January 17, 2020
Exercise is a hugely important habit to form. I am a big believer in the mental benefits of exercise. The biggest goal of exercise for me is not any physical benefit, but the stress-relieving and productivity-increasing aspects of exercise. I have created my own exercise routines, and I keep trying every day to keep them up as best I can. I have found that if I exercise consistently, I develop a craving to exercise. The benefits of exercising spill over into my life increasing my creativity and productivity as well as giving me a sense of calmness and focus.
Take these three steps that I have tried and you will create a craving for exercise which will lead to a good habit of exercising. First, pick a small exercise set to do first thing every morning. Second, find your favorite exercise – mine is running. Third, balance your favorite exercise with yoga.

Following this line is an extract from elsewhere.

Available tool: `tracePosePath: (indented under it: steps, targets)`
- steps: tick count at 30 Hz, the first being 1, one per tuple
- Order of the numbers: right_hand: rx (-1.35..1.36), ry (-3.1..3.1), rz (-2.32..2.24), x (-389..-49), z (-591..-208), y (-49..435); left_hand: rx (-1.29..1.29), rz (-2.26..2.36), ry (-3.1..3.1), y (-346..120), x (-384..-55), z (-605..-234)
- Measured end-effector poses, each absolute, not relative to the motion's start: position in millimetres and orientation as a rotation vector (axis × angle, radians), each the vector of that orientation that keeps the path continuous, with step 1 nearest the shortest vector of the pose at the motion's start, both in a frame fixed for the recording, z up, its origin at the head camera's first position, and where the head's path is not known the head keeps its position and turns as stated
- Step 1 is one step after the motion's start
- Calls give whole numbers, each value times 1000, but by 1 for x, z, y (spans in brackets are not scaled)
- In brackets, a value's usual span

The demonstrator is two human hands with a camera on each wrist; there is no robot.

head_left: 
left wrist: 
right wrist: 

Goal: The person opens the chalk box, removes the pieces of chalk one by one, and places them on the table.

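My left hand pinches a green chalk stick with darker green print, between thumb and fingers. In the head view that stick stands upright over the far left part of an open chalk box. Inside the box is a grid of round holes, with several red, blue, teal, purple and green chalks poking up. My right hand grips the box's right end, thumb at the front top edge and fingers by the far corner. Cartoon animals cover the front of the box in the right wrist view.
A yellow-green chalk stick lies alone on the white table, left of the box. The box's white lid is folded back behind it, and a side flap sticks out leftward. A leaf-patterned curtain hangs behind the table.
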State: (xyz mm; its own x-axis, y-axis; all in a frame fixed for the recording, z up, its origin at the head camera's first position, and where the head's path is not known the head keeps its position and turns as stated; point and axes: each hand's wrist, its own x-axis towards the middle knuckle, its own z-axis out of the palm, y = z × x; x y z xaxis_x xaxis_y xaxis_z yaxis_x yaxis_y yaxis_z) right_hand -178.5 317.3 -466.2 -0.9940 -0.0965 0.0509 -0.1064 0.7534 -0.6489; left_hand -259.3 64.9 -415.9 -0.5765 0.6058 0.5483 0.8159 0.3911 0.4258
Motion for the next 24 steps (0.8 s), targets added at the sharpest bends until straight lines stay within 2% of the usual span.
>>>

First, I listened to and was impressed by a news report a couple years ago presenting the concept of how early morning habits lead people to experience more success in their life. The journalist shared that he picked a random number of sit-ups and push-ups to do every morning after waking up, and how he does the exercise set every morning now. This led him to achieve greater productivity and overall success in his life.
I was inspired. I started by picking my numbers. 11 modified, knees-down push-ups and 21 bicycle sit-ups. I thought starting with low numbers would make this routine more attainable for me, and I could build up from there. I also wanted to do a stretch before starting so I added a yoga series – one sunrise salutation.
I started in October 2018. Month by month, as I felt ready, I increased my numbers. I’ve done my quick workout routine – stretch/sun salutation, sit-ups (now at 100) and push-ups (25) – somewhat consistently since then. Definitely not every, single morning, but a majority. Failing is part of the process, and I try not to beat myself up over missing a day.
When I do complete the set, it puts a smile on my face to start my day having already accomplished one healthy habit. On days when I don’t plan to go to the gym to do a full workout, it gives me the self-satisfaction to have done just that workout routine. It is a great habit to create for any person looking to exercise.
Second, I went back to my favorite exercise. During law school, I found running outside and at the school’s indoor track were both beneficial to reducing my stress. What I loved was the feeling after I ran of total exhaustion of my anxiousness and stress while at the same time a surge of good energy. I have been off and on with running since law school, but am now more dedicated to at least logging five miles a week divided into at least a few runs.
For me, running is better than any other cardio exercise. Running gets my heart rate going higher and really produces the greatest mental benefits for me. I find that even with participating in group exercise classes – weight-training circuit classes, boot camps, Les Mills body pump, etc. – nothing makes me feel better than running does.
This is an activity that some people hate, and I recognize this is an activity that may be out of the question for someone challenged by a disability or injury. There are alternatives available. Find what you love so that whatever you choose is something that you will be drawn back to do over and over.
You may find that a lower impact exercise is also a good idea – cycling or swimming or some other aerobic workout. I have introduced lower-impact exercise to save my knees from overuse in running. Walking, weight-lifting, light aerobics classes are all good exercises to try.
Third, I believe in the mind-body benefit of yoga. I have taken yoga classes for about twenty years, and I still find them beneficial physically and mentally. The breathing techniques that the teachers have shared over the years have brought me such a sense of calmness. Physically, I absolutely love the feeling when I walk out of class – most of the time I feel like I just had a full body massage. Not to mention, I work muscles that I may be neglecting in my other workouts. They are either strengthened or stretched, and I feel the benefits in the hours and days after I complete the class. Yoga also reduces stress like running does for me, but in a different way. I feel grounded, restored, and ready to face the day and sleep well that night.
To summarize, first, I recommend starting your exercise routine by picking a small, manageable exercise set to do first thing every morning. Second, find your favorite exercise – running outside or join a club that offers group exercise classes that appeal to you. Third, balance your favorite exercises with yoga. Go for it!